◆ **ASSIGNMENT**
Whenever a line of the entries below holds the string "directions", copy that line and return it.
• • • • •
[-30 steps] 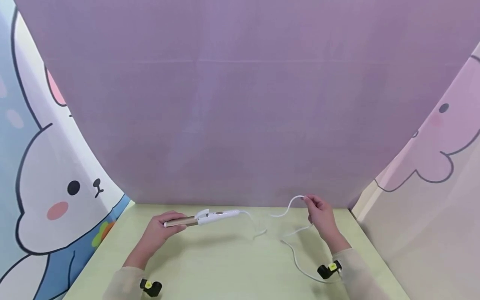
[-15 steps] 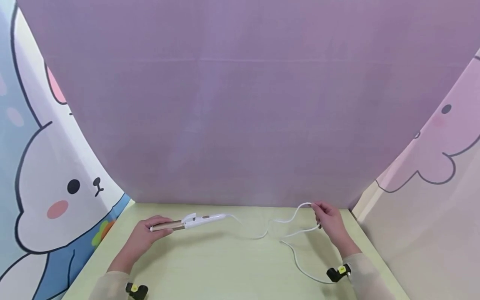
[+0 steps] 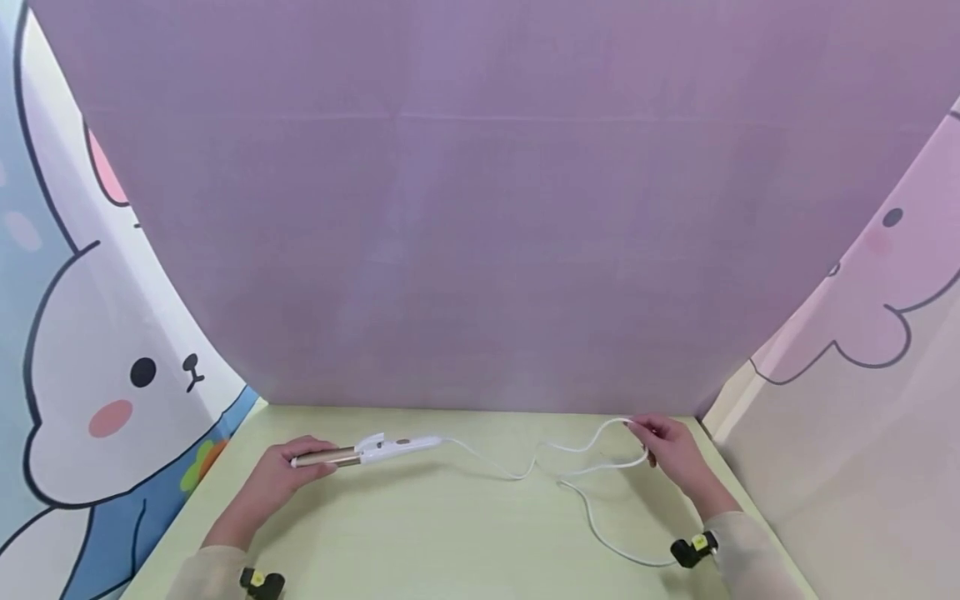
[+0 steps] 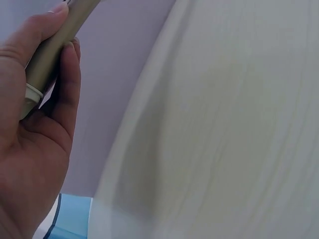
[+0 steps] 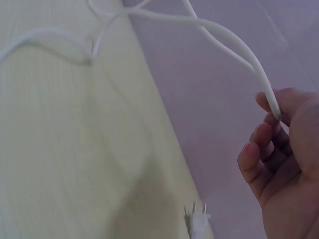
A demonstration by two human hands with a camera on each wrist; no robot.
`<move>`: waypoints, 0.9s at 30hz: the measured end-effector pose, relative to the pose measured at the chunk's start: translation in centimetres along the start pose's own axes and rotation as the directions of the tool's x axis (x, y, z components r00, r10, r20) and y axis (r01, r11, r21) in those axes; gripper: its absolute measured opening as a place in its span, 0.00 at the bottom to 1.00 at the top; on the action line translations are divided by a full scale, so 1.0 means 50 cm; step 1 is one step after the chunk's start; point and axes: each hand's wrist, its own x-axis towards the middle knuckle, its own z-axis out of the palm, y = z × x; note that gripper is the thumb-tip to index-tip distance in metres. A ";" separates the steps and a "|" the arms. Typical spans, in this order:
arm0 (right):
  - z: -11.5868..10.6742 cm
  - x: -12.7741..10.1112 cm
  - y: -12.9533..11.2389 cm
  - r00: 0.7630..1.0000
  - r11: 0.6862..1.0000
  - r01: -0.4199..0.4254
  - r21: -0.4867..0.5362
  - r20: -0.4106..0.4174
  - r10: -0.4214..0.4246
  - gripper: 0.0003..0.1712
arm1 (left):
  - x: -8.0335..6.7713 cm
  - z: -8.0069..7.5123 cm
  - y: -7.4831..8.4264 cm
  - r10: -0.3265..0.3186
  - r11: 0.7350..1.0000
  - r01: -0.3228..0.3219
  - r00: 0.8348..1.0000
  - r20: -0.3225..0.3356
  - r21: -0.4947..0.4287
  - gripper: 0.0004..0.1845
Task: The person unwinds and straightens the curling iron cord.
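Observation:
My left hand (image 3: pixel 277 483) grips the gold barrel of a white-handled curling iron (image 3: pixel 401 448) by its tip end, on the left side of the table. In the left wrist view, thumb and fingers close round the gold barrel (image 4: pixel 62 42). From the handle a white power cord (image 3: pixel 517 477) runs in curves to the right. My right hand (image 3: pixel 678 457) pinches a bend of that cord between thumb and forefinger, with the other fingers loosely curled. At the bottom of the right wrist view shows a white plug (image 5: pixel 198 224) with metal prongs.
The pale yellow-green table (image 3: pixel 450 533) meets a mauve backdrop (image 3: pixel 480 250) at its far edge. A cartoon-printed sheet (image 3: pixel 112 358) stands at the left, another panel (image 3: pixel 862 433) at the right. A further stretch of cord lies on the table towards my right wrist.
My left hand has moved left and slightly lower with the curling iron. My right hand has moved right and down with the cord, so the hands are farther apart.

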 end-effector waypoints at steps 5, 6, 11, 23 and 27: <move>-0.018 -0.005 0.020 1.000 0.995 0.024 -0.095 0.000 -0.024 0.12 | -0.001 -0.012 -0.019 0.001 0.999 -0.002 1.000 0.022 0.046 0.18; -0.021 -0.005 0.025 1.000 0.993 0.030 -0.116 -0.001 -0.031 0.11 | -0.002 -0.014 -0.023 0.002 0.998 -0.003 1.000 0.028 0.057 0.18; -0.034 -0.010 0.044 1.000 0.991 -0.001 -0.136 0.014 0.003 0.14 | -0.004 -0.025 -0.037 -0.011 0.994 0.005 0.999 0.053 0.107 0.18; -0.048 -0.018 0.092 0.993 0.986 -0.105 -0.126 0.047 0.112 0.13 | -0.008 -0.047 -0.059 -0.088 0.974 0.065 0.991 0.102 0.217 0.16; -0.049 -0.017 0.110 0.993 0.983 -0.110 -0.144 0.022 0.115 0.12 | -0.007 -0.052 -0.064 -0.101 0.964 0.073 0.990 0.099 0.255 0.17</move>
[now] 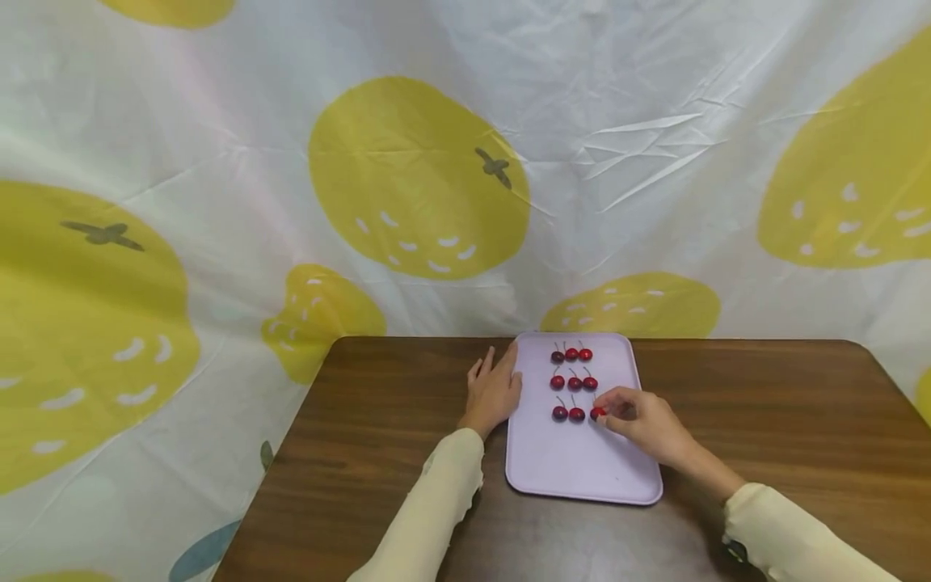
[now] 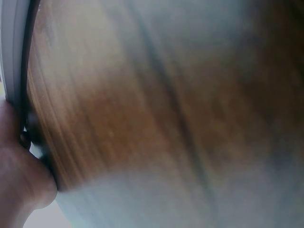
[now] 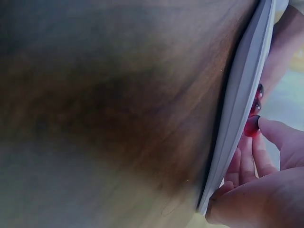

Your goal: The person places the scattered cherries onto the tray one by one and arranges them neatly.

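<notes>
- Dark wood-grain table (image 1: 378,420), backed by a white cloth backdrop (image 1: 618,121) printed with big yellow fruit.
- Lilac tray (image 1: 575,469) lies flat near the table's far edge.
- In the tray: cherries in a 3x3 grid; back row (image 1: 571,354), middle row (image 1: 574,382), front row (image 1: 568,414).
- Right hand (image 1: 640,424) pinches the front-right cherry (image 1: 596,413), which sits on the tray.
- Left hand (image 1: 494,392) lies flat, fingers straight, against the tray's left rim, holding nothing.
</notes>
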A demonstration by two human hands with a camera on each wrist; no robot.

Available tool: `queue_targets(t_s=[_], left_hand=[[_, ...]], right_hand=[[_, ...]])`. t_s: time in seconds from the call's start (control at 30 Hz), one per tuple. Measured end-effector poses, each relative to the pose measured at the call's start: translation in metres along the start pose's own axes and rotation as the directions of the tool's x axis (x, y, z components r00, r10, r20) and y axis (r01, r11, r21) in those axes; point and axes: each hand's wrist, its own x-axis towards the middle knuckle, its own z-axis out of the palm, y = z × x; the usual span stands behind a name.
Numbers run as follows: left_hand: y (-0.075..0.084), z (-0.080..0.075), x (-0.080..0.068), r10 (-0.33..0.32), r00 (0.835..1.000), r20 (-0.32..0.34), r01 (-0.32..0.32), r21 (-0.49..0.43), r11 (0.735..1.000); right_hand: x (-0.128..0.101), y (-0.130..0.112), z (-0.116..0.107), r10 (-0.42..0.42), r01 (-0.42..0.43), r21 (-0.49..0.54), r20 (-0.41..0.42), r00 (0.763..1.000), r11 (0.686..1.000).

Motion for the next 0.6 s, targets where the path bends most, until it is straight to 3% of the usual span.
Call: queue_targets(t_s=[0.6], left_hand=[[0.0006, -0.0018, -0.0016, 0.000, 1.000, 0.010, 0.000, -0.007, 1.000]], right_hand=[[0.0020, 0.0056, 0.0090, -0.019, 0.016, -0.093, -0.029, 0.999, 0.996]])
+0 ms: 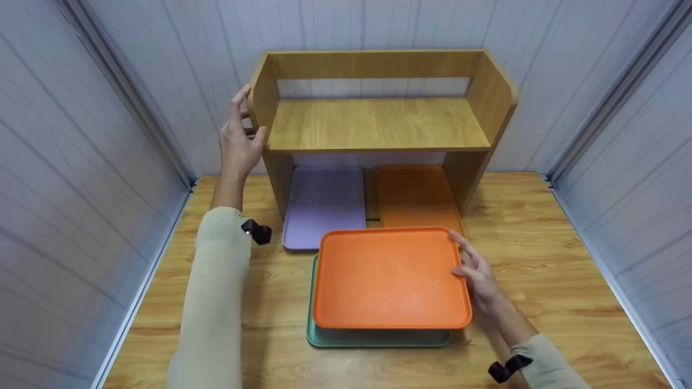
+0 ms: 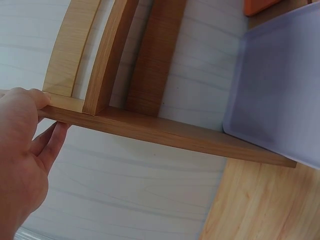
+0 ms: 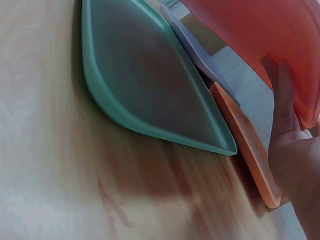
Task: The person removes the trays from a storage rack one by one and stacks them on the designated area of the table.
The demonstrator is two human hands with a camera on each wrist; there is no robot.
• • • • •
◆ **REPLY TO THE EXERCISE**
`<move>`: waypoints, 0.9s at 30hz: the measured end-effector pose, relative to the pose measured at the chunk's start: translation in centimetres along the start pose's own axes and rotation as the directions of the tool's x axis (x, y, z components r00, r10, r20) and y axis (r01, r11, r21) in those axes; gripper: its absolute measured opening as a place in its span, 0.00 at the bottom to 1.00 at the top; on the action line translations are divided by a full scale, so 1.0 means 50 cm; step 1 is one step after the chunk's start; point and axes: each hand's wrist, its own x-axis towards the middle knuckle, its own z-axis out of the palm, y = z × x; note that gripper is the thumb-tip to index-tip distance in metres. A ";" separates the steps and a "|" the arms. Typical spans, in this order:
Available tool: `queue_targets(t_s=[_], left_hand=[[_, ...]], right_hand=[[_, ...]])`. t_s: time in seconds from the call's start (control at 30 Hz), one per tuple. Measured end-effector poses, each relative to the pose measured at the call's start: translation in metres along the start pose's own axes and rotation as the directions of the tool's x axis (x, y, z components r00, r10, r20) and y axis (r01, r11, r21) in those axes; point and axes: each hand's wrist, its own x-axis towards the middle knuckle, its own z-axis out of the palm, y = z × x; the usual span stands behind a name.

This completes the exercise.